BUG #5231: SELECT DISTINCT poorly implemented vs SELECT ... GROUP BY - Mailing list pgsql-bugs

From Thomas Hamilton
Subject BUG #5231: SELECT DISTINCT poorly implemented vs SELECT ... GROUP BY
Date
Msg-id 200912031556.nB3Fu5sv015354@wwwmaster.postgresql.org
Whole thread Raw
Responses Re: BUG #5231: SELECT DISTINCT poorly implemented vs SELECT ... GROUP BY  (Joshua Tolley <eggyknap@gmail.com>)
Re: BUG #5231: SELECT DISTINCT poorly implemented vs SELECT ... GROUP BY  (Alvaro Herrera <alvherre@commandprompt.com>)
List pgsql-bugs
The following bug has been logged online:

Bug reference:      5231
Logged by:          Thomas Hamilton
Email address:      thomashamilton76@yahoo.com
PostgreSQL version: 8.3.8
Operating system:   Ubuntu 4.2.4
Description:        SELECT DISTINCT poorly implemented vs SELECT ... GROUP
BY
Details:

SELECT DISTINCT does a Sort followed by Unique.

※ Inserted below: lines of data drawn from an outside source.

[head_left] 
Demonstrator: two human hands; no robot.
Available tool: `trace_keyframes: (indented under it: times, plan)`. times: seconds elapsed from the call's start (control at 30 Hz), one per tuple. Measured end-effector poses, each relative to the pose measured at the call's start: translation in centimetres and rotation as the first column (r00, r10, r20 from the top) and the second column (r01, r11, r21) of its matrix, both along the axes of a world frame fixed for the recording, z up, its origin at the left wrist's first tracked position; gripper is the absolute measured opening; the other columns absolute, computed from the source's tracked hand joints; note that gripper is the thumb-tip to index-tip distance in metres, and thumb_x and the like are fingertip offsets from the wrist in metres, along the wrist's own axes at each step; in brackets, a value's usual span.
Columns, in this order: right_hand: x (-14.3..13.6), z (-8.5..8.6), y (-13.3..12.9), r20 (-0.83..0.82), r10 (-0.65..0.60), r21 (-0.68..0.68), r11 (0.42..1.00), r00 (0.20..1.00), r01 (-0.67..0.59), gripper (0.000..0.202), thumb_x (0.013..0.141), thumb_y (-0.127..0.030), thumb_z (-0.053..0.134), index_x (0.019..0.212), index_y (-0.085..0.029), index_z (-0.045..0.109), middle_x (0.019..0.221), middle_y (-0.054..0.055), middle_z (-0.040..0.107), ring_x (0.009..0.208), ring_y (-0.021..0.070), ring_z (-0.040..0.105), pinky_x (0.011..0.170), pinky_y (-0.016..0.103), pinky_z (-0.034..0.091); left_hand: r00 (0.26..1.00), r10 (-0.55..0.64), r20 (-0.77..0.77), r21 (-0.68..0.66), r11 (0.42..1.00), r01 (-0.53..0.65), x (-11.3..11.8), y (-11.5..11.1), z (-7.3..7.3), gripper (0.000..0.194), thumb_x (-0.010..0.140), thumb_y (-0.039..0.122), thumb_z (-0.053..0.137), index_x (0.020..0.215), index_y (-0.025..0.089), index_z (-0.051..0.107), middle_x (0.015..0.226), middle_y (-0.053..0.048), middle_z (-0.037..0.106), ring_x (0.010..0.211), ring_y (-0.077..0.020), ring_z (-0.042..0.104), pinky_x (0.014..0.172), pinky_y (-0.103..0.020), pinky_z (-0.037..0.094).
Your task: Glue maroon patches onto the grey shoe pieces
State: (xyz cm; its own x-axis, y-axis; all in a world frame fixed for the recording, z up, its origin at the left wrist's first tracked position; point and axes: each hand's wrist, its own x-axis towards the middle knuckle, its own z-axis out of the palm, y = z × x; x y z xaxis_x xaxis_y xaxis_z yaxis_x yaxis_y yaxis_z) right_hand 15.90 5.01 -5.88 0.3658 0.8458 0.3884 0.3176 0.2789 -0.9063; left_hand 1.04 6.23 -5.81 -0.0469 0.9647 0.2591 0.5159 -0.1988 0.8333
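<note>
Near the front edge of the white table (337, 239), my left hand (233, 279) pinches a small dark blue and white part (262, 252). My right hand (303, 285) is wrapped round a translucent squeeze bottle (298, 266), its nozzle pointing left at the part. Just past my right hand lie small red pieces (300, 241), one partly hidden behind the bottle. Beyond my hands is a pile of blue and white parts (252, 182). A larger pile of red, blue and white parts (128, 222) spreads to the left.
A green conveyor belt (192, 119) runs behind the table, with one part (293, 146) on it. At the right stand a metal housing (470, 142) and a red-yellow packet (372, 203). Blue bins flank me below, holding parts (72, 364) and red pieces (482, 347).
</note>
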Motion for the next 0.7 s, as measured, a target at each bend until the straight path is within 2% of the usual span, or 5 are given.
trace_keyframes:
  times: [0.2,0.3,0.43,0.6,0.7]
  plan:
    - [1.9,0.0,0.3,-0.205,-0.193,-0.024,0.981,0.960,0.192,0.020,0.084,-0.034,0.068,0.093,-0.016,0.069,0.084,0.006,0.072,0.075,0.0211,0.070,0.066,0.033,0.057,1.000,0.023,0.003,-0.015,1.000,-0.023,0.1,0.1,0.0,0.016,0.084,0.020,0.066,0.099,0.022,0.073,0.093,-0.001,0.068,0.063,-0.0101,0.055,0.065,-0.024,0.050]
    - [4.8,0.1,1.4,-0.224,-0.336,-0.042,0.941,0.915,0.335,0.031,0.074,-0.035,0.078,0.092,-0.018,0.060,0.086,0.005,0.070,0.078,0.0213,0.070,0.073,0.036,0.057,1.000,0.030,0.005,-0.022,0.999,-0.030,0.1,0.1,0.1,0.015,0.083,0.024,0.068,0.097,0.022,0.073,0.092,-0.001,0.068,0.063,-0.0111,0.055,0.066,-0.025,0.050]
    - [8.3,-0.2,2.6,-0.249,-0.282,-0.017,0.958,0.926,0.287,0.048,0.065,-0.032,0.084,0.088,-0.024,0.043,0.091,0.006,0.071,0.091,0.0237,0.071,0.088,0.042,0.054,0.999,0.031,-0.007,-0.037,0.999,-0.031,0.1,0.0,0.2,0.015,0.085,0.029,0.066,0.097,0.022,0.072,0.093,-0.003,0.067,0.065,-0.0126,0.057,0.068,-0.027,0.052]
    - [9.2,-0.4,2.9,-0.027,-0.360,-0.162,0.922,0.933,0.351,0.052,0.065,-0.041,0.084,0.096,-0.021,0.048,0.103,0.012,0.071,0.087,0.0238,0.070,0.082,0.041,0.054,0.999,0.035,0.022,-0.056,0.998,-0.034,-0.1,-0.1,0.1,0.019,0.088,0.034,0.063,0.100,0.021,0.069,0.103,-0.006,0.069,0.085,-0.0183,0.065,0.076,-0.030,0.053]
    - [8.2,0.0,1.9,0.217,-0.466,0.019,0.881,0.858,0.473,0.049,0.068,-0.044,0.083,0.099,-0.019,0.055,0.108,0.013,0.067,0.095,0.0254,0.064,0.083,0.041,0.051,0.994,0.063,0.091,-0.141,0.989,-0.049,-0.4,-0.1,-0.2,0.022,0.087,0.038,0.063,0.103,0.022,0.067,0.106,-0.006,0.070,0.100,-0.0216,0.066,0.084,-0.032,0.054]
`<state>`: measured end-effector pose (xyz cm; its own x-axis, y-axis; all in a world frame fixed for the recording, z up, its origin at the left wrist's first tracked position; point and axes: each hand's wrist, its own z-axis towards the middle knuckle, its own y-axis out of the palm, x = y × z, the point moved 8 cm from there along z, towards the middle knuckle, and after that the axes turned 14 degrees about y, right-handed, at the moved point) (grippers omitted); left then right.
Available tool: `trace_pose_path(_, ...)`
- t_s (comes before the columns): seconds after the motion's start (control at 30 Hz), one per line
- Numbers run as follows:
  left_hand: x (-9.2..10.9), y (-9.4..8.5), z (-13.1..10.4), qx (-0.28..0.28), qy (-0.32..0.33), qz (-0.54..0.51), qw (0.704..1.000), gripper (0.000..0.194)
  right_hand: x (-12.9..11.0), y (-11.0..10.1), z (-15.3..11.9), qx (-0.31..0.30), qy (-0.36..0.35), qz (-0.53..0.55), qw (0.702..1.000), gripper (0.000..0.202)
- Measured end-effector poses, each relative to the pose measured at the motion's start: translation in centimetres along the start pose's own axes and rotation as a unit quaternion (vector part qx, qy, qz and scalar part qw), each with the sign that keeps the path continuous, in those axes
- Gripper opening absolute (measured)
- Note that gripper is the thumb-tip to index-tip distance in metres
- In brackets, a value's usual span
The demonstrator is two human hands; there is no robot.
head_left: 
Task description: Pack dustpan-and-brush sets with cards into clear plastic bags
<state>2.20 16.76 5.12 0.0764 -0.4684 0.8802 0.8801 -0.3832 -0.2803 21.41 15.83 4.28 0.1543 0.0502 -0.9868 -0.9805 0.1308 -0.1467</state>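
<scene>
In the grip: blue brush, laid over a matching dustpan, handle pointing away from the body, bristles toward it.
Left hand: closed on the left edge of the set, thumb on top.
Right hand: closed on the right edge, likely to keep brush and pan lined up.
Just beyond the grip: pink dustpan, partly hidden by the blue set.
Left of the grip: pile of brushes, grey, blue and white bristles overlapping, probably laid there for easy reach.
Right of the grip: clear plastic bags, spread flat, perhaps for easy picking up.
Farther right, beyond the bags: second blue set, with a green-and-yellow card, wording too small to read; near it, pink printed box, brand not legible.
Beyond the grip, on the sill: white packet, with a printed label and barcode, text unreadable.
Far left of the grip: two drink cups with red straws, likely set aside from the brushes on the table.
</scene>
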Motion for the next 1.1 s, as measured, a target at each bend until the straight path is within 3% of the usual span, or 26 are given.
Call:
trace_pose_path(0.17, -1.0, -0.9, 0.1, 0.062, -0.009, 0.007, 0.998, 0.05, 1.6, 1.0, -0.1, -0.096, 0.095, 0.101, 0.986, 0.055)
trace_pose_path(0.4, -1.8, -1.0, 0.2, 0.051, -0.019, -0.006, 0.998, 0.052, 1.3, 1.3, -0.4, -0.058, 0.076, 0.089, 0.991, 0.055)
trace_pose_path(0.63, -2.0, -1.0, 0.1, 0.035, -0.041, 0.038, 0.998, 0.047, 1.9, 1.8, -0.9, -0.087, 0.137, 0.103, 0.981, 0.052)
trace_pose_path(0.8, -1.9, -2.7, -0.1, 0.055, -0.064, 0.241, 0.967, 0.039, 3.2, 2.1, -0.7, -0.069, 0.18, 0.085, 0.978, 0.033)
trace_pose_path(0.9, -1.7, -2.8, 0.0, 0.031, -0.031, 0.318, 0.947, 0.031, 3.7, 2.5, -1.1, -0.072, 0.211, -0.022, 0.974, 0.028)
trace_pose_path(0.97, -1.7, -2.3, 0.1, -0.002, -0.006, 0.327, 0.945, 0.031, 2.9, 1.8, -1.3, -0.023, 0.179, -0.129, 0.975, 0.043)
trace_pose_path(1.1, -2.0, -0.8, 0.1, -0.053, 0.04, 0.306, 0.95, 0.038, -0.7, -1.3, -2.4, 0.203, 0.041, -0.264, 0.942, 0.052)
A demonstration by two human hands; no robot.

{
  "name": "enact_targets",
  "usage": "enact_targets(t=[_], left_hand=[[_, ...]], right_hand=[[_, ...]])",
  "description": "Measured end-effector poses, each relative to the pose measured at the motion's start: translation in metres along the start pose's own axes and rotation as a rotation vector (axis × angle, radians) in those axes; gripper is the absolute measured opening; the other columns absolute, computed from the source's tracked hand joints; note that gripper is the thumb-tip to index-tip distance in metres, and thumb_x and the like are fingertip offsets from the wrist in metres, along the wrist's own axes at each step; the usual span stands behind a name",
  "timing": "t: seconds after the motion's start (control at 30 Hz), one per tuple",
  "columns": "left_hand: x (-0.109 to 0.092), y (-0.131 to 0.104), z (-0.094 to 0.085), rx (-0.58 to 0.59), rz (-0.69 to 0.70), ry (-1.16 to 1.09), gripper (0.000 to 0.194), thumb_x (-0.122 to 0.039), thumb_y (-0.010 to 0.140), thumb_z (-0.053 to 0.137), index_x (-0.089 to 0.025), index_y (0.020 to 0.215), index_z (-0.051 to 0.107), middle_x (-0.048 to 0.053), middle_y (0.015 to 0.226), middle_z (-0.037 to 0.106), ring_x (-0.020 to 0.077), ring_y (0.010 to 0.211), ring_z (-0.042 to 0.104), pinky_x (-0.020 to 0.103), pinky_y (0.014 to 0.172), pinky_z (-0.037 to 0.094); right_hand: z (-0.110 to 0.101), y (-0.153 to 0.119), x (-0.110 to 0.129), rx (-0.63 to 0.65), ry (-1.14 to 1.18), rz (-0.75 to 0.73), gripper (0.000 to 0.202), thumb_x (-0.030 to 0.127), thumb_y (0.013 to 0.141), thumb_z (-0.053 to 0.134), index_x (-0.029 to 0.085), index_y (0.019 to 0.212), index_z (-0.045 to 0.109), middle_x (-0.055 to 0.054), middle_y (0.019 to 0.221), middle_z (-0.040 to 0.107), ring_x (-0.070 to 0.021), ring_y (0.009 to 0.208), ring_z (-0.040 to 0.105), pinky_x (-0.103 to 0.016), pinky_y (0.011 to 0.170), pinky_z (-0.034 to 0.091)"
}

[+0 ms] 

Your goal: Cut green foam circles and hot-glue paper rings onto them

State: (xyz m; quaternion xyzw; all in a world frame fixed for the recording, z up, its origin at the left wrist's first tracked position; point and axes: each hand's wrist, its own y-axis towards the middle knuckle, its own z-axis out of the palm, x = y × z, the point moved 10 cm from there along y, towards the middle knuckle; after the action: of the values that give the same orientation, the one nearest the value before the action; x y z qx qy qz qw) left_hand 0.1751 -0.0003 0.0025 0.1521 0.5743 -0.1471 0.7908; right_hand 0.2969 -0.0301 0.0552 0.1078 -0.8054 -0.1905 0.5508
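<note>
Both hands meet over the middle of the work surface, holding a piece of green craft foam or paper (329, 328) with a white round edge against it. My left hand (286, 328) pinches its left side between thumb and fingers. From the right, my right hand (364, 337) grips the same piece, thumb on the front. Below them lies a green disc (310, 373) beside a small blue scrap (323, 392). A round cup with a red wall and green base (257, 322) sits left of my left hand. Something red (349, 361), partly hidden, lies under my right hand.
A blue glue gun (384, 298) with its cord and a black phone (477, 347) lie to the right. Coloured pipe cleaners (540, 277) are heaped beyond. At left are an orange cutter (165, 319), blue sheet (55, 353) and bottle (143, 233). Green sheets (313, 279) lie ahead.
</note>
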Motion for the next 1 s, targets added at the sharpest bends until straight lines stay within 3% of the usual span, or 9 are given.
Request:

SELECT ... GROUP BY, which is logically equivalent, performs a
HashAggregate.

When run against a large dataset with a small number of distinct results
HashAggregate is an order of magnitude more efficient!

Since the spec does not require DISTINCT to return sorted results, I don't
believe Sort ... Unique will ever be more efficient than HashAggregate.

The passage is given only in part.